Maíra – Teve um avanço enorme, mas ainda estamos arranhando a superfície. A gente ainda não começou a falar de feminismo como ele merece. Há movimentos de marca que prometem não objetificar a mulher. Já são avanços, mas isso é o mínimo. Não estamos pedindo nada revolucionário. O mínimo é o ponto de partida. O caminho está cheio de oceanos azuis. Quando se amplia o olhar, se passa a encarar o produto e o consumidor de forma diferente. A partir da contextualização vem muita novidade. Mas isso não vem sozinho, não e só a comunicação e marketing que vão resolver essa questão sozinhos, mas algo que tem que acontecer em todas as frentes. Existe intenção maravilhosa por trás, mas muita inabilidade em fazer isso acontecer na prática.
M&M – Na maioria das vezes, o que se vê são campanhas oportunistas e passageiras?

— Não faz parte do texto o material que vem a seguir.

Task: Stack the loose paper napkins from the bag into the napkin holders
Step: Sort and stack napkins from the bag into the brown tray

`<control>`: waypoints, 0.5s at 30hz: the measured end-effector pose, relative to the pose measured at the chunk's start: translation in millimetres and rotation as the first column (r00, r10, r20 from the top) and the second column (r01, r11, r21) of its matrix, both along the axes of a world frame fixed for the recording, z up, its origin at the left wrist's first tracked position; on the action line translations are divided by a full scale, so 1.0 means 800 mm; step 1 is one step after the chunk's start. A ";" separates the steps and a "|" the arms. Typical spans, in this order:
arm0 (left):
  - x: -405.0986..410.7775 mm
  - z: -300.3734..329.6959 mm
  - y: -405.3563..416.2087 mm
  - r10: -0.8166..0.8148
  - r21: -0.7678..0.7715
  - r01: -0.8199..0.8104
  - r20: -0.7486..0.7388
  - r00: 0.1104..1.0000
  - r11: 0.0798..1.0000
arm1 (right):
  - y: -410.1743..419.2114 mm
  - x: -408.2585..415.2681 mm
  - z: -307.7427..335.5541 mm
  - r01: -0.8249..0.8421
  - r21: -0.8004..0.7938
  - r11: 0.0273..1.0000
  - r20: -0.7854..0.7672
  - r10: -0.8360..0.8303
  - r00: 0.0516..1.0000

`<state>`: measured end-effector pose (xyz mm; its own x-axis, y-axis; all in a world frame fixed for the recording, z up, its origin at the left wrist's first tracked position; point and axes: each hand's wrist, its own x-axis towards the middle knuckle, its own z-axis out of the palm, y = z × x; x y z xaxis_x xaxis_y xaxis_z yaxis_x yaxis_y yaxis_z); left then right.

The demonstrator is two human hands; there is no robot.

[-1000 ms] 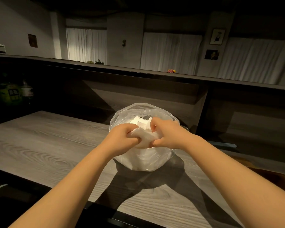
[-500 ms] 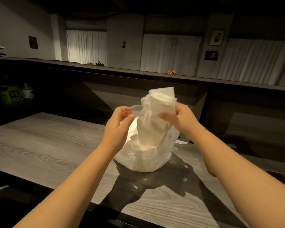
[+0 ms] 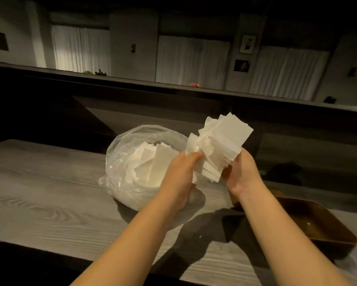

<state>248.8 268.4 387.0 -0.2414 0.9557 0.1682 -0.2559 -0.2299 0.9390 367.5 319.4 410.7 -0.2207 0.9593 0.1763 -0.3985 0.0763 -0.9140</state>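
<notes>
A clear plastic bag [image 3: 119,168] stands open on the grey wood-grain counter [image 3: 39,195], with several loose white napkins [image 3: 152,164] inside. Just right of the bag's mouth, above the counter, both hands hold an untidy bundle of white napkins [image 3: 220,141]. My left hand [image 3: 181,176] grips the bundle's left lower edge. My right hand [image 3: 242,172] grips its right lower edge, fingers curled round the stack. A dark brown rectangular holder [image 3: 319,228] lies on the counter at the right, below my right forearm, and looks empty inside.
A raised dark ledge [image 3: 173,89] runs along the back of the counter. Beyond it are curtained windows and framed pictures on the wall. The counter's near edge [image 3: 49,250] drops into darkness. A dark object [image 3: 284,172] sits behind the holder.
The bundle of napkins has come out of the bag and moved right. My left hand left the bag's rim and now grips the bundle too. The view has shifted right, showing the brown holder.
</notes>
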 end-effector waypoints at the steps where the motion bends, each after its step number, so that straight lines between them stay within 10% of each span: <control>1: 0.011 -0.007 0.004 -0.006 -0.025 0.005 -0.039 0.999 1.000 | 0.001 0.007 -0.010 0.042 -0.028 0.999 0.008 -0.041 0.999; 15: 0.014 -0.091 0.047 -0.167 -0.268 0.103 -0.229 0.959 0.958 | 0.029 0.031 -0.096 0.380 -0.101 0.919 0.099 -0.371 0.923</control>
<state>259.6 305.7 314.1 -0.0891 0.9951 -0.0438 -0.0210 0.0421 0.9989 392.2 342.6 333.9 0.1516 0.9868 0.0562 -0.2902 0.0988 -0.9518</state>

Maíra – Existe a sensação de que é uma modinha. E que vai passar. Mas esse é um olhar machista e de esvaziamento. Não tem volta. A questão é entender que a questão é maior e mais importante do que se pinta, entender que é uma oportunidade de conexão com próximas gerações. Se não olhar para isso, a marca vai envelhecer e se tornar irrelevante. Há também o impacto em desempenho de vendas e sustentabilidade de negócio. Finalmente esse ciclo está sendo quebrado. Estamos vivendo um momento muito importante. As marcas têm de assumir esse compromisso. Não pela conveniência de ser uma causa fofinha, porque se não der um passo à frente, isso vai depor contra você e vai esvaziar o discurso das feministas e não vai ter retorno nem para a marca, nem para o mundo.
M&M – A melhor maneira de convencer uma marca sobre a importância de se dirigir às mulheres de maneira realista é justificando o benefício para as vendas?
Maíra – É um jeito de capturar pessoas com olhos fechados para a questão. Para aquela pessoa que nem quer ouvir é um gancho para chamar atenção. Nosso papel como Eva tem sido educar, mostrar a real profundidade, porque o mundo do jeito que está não está funcionando e é responsabilidade da marca também. A gente está acostumado a olhar a publicidade como espelho da cultura, quando na verdade é parte da cultura, ela não reflete, ela forma também. Vamos parar de nos abster do compromisso e construir um futuro melhor.
Marcas e diversidade: como ir além?
Maíra – A gente tem a sorte de trabalhar com pessoas corajosas. Quando a empresa procura a gente, já entendem o potencial e a necessidade disso. Tem uma questão geracional, quem toma decisões são pessoas que não enxergam essa questão, mas é muito difícil mudar. Com 70 anos talvez a gente não esteja tão conectado com o que acontece com a geração mais jovem. De gênero, é claro, porque o poder de decisão está exclusivamente na mão dos homens ainda. E as mulheres que ousam chegar lá para se fazerem ouvir têm de trabalhar o triplo. Mudanças culturais demoram anos, às vezes décadas. A gente não tem a ambição de resolver isso sozinhas, tem muita gente boa no mercado remando na mesma direção e isso é um alívio. Não é uma corrida, é uma maratona.
M&M – Na sua opinião, quais segmentos da indústria estão mais abertos à mudança?
Maíra – A indústria da beleza está puxando muito para essa questão, pois já está voltado para a mulher, todo mundo já estava exausto de buscar insights nos mesmos terrenos e isso se desenha como oportunidade de diferenciação. Era uma área problemática por causa da opressão e tiveram a esperteza de que se reforçassem o mesmo padrão inatingível, iriam perder a cliente para sempre. O resto da indústria está fazendo o básico. Estamos no mínimo necessário.